Prompt
If you see a picture in the data below, omit it and copy the rest exactly.

Recorded data
=== Section Start ===
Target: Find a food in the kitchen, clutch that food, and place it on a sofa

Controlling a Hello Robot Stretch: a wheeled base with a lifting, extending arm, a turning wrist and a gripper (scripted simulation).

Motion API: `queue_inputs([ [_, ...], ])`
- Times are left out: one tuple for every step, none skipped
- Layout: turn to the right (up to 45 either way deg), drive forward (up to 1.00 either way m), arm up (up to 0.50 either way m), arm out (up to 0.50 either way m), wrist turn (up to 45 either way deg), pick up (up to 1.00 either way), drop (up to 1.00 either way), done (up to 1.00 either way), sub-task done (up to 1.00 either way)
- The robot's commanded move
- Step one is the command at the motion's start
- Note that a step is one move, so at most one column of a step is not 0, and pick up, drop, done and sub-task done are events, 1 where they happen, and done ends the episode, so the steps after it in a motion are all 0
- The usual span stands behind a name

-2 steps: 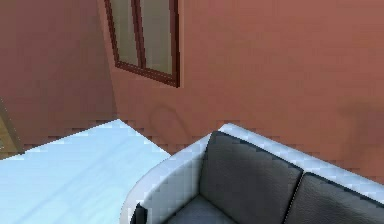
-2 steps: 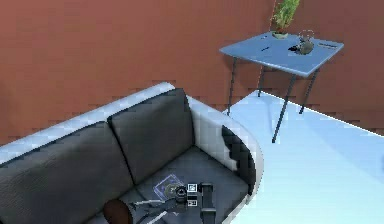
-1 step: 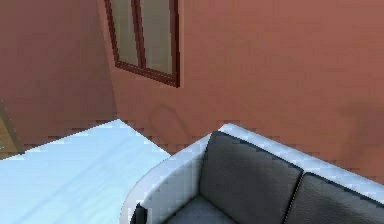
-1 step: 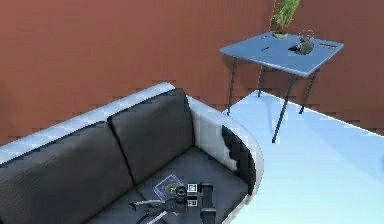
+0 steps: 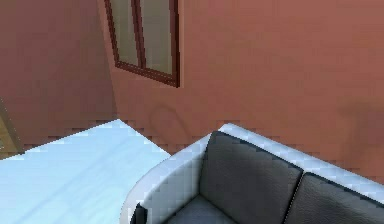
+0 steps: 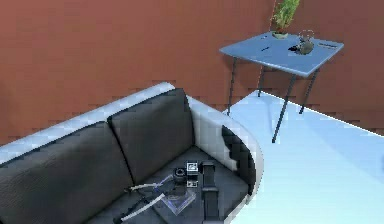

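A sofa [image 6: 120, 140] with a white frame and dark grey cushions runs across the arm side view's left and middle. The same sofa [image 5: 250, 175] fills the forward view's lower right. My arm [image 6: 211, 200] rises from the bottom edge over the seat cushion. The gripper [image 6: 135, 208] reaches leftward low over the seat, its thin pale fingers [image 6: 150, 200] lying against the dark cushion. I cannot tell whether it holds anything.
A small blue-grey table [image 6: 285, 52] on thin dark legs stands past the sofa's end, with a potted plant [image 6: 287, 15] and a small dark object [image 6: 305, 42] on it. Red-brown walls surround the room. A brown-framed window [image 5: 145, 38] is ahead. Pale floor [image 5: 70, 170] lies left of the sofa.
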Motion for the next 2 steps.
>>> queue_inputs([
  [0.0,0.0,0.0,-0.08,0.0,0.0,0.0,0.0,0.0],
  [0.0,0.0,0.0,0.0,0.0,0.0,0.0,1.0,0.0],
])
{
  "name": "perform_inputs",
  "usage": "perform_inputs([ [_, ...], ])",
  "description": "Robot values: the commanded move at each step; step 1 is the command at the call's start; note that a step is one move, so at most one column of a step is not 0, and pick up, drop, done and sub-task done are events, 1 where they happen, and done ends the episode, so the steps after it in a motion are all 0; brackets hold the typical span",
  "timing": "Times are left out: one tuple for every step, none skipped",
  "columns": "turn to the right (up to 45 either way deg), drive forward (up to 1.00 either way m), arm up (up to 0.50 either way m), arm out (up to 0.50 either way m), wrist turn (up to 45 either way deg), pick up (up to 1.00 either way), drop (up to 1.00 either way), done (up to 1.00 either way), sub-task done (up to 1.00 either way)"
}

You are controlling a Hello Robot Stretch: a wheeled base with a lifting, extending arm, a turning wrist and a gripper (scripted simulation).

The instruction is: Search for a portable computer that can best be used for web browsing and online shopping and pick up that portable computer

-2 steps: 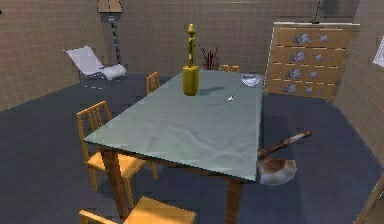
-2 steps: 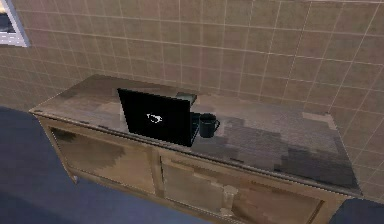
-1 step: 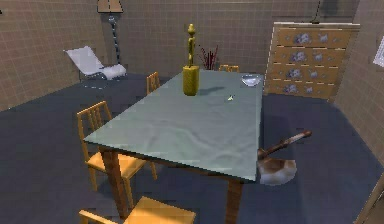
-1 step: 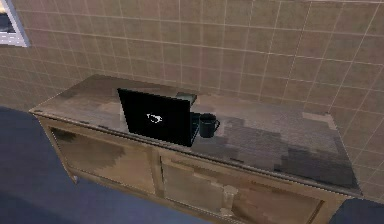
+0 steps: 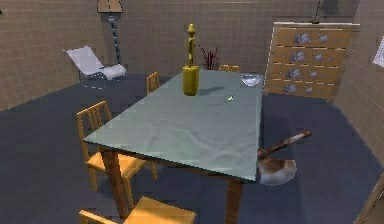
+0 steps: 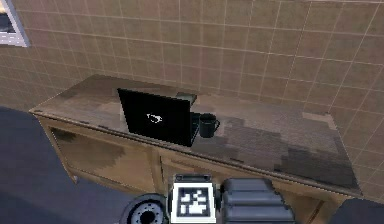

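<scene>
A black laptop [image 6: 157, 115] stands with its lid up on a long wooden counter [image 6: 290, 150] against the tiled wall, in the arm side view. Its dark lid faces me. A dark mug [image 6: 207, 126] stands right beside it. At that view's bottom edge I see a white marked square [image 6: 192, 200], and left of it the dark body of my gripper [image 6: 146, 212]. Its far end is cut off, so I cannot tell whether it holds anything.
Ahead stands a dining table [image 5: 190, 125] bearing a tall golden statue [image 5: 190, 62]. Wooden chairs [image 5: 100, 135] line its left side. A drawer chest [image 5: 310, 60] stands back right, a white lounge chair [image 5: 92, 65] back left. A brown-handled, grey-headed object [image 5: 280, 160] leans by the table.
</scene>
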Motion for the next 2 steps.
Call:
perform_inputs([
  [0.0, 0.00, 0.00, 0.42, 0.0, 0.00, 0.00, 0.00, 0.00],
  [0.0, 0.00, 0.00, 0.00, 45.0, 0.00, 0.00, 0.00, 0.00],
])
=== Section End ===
Written solution
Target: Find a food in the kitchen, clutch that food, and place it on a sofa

Controlling a Hello Robot Stretch: a wheeled base with a lifting, extending arm, a turning wrist and a gripper (scripted simulation).

Motion API: `queue_inputs([ [_, ...], ])`
- Times are left out: one tuple for every step, none skipped
- Layout: turn to the right (up to 45 either way deg), drive forward (up to 1.00 either way m), arm up (up to 0.50 either way m), arm out (up to 0.50 either way m), wrist turn (up to 45 either way deg), pick up (up to 1.00 either way), drop (up to 1.00 either way), done (up to 1.00 either way), sub-task done (up to 1.00 either way)
- The robot's commanded move
- Step one is the command at the motion's start
- Note that a step is one move, so at most one column of a step is not 0, and pick up, drop, done and sub-task done are events, 1 where they happen, and done ends the episode, so the steps after it in a motion are all 0
- The usual span stands behind a name

-2 steps: 
-2 steps: 
-1 step: 
-1 step: 
+0 steps: 
+0 steps: 

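A sofa [image 6: 120, 140] with a white frame and dark grey cushions runs across the arm side view's left and middle. The same sofa [image 5: 250, 175] fills the forward view's lower right. My arm [image 6: 211, 200] rises from the bottom edge over the seat cushion. The gripper [image 6: 135, 208] reaches leftward low over the seat, its thin pale fingers [image 6: 150, 200] lying against the dark cushion. I cannot tell whether it holds anything.
A small blue-grey table [image 6: 285, 52] on thin dark legs stands past the sofa's end, with a potted plant [image 6: 287, 15] and a small dark object [image 6: 305, 42] on it. Red-brown walls surround the room. A brown-framed window [image 5: 145, 38] is ahead. Pale floor [image 5: 70, 170] lies left of the sofa.
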Motion for the next 2 steps.
>>> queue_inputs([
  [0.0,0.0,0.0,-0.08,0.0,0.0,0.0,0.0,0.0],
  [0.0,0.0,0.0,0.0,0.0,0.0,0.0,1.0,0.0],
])
{
  "name": "perform_inputs",
  "usage": "perform_inputs([ [_, ...], ])",
  "description": "Robot values: the commanded move at each step; step 1 is the command at the call's start; note that a step is one move, so at most one column of a step is not 0, and pick up, drop, done and sub-task done are events, 1 where they happen, and done ends the episode, so the steps after it in a motion are all 0; brackets hold the typical span",
  "timing": "Times are left out: one tuple for every step, none skipped",
  "columns": "turn to the right (up to 45 either way deg), drive forward (up to 1.00 either way m), arm up (up to 0.50 either way m), arm out (up to 0.50 either way m), wrist turn (up to 45 either way deg), pick up (up to 1.00 either way), drop (up to 1.00 either way), done (up to 1.00 either way), sub-task done (up to 1.00 either way)"
}

You are controlling a Hello Robot Stretch: a wheeled base with a lifting, extending arm, a turning wrist and a gripper (scripted simulation).

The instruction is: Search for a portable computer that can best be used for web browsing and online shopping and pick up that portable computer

-2 steps: 
-2 steps: 
-1 step: 
-1 step: 
+0 steps: 
+0 steps: 

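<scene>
A black laptop [image 6: 157, 115] stands with its lid up on a long wooden counter [image 6: 290, 150] against the tiled wall, in the arm side view. Its dark lid faces me. A dark mug [image 6: 207, 126] stands right beside it. At that view's bottom edge I see a white marked square [image 6: 192, 200], and left of it the dark body of my gripper [image 6: 146, 212]. Its far end is cut off, so I cannot tell whether it holds anything.
Ahead stands a dining table [image 5: 190, 125] bearing a tall golden statue [image 5: 190, 62]. Wooden chairs [image 5: 100, 135] line its left side. A drawer chest [image 5: 310, 60] stands back right, a white lounge chair [image 5: 92, 65] back left. A brown-handled, grey-headed object [image 5: 280, 160] leans by the table.
</scene>
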Motion for the next 2 steps.
Call:
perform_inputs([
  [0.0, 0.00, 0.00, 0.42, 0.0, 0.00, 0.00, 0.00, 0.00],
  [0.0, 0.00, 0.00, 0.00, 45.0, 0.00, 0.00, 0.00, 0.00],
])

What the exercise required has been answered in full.